Introduction Anaphylactic shock (AS) is a rare but potentially lethal complication during anaesthesia even in previously apparently healthy individuals. While anaphylaxis is a clear trigger for activation of multiple downstream pathways, the precise mechanisms underlying the development of organ failure, shock and death remain elusive. Our team observed that muscle partial pressure in oxygen (PtiO2) decreased rapidly after AS. This rapid drop in skeletal muscle PtiO2 was unexpected since muscles were at rest and was unusual as against the other types of shock. Mitochondrial oxidative capacities have not been investigated during AS. The aim of this study was to assess mitochondrial oxidative capacity during anaphylactic shock in skeletal muscle and in other organs. Methods Ovalbumin-sensitized anaphylactic shock rats (n = 7) were compared to control rats (n = 7) for systemic hemodynamics.

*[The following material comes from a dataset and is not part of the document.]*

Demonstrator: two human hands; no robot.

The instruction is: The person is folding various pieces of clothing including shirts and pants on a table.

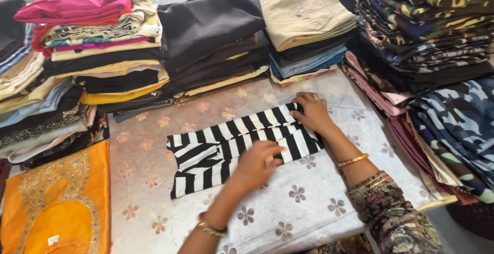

Mitochondrial oxidative capacity was assessed in 6 different organs or tissues: we used isolated mitochondria for the brain, the lung and the liver and permeabilized fibers for 3 different muscles (gastrocnemius, soleus skeletal muscles and heart left ventricle). Free radical leak (H2O2 production/O2 consumption) was also calculated in the 3 muscles. Results AS provoked an early and profound arterial hypotension. Mitochondrial oxidative capacities were not altered in the liver, the lung, the brain and in the soleus. Maximal mitochondrial oxidative capacities significantly decreased in the heart (−36%, 399 ± 131 vs. 144 ± 33 O2 μmol/min/mg, P = 0.04) and increased in the gastrocnemius (+24%, 99 ± 55 vs. 173 ± 45 O2 μmol/min/mg, P = 0.03) during AS. The free radical leak was not modified by AS in left ventricle and in soleus muscle but was significantly decreased in gastrocnemius (−50%: 8/10,000 vs. 16/10,000, P = 0.046). Discussion Heart mitochondria were significantly altered, this mitochondrial dysfunction could participate to the myocardial dysfunction observed during AS. Gastrocnemius paradoxical mitochondria behaviour can directly participate to the rapidity and the severity of AS. Conclusion In our model of AS, mitochondrial oxidative capacity was not altered in most of the organs studied but was separate in 2 different types of muscle.